◆ Problem to work on ◆
I would like each line of the data that holds the word "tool" copied out.

◆ Input data ◆
+===+
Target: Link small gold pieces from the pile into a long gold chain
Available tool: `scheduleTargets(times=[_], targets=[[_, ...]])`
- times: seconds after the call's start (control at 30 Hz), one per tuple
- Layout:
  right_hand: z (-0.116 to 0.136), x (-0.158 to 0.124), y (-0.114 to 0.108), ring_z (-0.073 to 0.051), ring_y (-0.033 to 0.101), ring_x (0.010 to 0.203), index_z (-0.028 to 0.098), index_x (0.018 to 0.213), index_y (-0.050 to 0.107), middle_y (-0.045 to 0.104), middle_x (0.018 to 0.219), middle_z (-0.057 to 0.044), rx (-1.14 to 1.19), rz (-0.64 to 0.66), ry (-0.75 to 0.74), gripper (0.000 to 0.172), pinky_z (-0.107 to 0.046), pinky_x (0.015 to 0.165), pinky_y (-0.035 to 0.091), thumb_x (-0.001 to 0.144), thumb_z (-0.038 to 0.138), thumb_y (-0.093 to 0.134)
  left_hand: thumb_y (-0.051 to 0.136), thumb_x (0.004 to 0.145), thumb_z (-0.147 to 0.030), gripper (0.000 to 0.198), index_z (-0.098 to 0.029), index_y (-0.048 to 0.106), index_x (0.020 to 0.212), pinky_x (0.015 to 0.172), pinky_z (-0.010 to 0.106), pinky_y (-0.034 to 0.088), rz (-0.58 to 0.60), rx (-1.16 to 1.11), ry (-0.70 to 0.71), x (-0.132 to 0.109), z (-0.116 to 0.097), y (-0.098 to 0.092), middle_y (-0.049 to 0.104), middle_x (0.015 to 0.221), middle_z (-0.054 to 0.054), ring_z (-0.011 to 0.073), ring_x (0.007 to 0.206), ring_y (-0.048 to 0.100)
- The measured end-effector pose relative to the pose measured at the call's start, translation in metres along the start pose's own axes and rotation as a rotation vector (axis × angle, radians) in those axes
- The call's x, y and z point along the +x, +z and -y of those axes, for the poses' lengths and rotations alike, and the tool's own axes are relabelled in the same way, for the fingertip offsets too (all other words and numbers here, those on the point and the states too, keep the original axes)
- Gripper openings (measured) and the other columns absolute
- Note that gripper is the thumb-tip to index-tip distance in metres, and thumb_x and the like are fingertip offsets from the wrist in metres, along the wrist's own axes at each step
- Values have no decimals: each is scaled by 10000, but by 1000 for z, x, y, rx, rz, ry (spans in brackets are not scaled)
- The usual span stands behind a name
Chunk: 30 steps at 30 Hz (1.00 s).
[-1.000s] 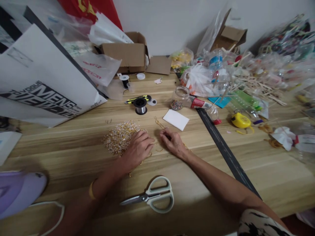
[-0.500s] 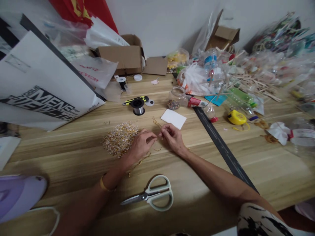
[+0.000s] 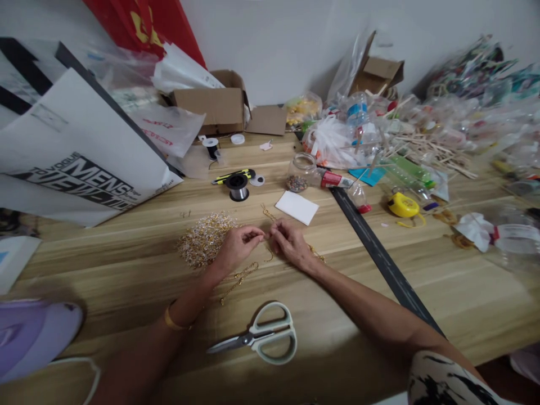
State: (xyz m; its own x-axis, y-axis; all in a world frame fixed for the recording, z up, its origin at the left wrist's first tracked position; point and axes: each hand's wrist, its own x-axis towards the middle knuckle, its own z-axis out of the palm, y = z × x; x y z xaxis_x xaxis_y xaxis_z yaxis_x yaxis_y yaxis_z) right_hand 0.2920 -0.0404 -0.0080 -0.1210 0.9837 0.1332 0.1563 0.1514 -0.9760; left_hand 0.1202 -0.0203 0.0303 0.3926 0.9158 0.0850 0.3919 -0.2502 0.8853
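My left hand [image 3: 239,246] is closed in a pinch, its fingertips almost meeting those of the other hand. Whatever it pinches is too small to make out. My right hand [image 3: 289,243] is closed on a thin gold chain [image 3: 267,212], part of which sticks out beyond its fingers. A short curved chain piece [image 3: 269,256] lies below the fingertips. Beside my left wrist is a loose gold chain [image 3: 239,281], and another gold chain [image 3: 317,254] shows past my right wrist. A pile of small gold and clear beads [image 3: 205,239] spreads just left of my left hand.
Scissors [image 3: 264,333] lie in front of me. Beyond my hands are a wire spool [image 3: 238,187], a white card [image 3: 297,207] and a bead jar [image 3: 302,171]. A yellow tape measure [image 3: 403,205] and bottles lie right; a paper bag [image 3: 84,152] and purple iron [image 3: 37,337] stand left.
My left hand has drawn slightly left and turned, its thumb now showing more. My right hand has shifted a little, and more chain shows beside its wrist. The view has tilted slightly.
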Motion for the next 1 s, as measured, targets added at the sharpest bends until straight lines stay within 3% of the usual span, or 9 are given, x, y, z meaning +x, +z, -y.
scheduleTargets(times=[0.33,0.8,1.0], targets=[[5,4,0,-95,474,533,189,798,492,538,660,14,138,-130,15,316,-203,476,380,849,500,519,615,730,-173,135,-145,716,814,667,266,562,18,10,-31,-8,9,-5,748,783,59,170,697,692],[10,2,0,-130,592,674,193,856,476,621,779,-30,257,-88,-3,295,-224,542,468,856,483,530,649,689,-205,131,-124,674,789,630,264,553,-79,-88,-41,-9,22,2,711,716,63,155,644,663],[11,2,0,-142,619,726,202,875,468,641,818,-34,276,-54,-16,295,-230,562,495,862,492,518,626,721,-215,131,-131,669,812,640,252,541,-54,-83,-37,-8,23,3,712,743,56,149,665,660]])
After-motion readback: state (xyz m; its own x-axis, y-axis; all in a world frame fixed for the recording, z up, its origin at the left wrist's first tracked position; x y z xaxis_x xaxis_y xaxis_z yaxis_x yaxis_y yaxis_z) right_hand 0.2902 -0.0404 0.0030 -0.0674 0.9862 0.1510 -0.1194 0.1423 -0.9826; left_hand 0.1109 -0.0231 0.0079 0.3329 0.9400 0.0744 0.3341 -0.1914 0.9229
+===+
◆ Written answer ◆
Available tool: `scheduleTargets(times=[_], targets=[[_, ...]])`
- The call's x, y and z point along the +x, +z and -y of those axes, for the poses' lengths and rotations alike, and the tool's own axes are relabelled in the same way, for the fingertip offsets too (all other words and numbers here, those on the point and the states too, keep the original axes)

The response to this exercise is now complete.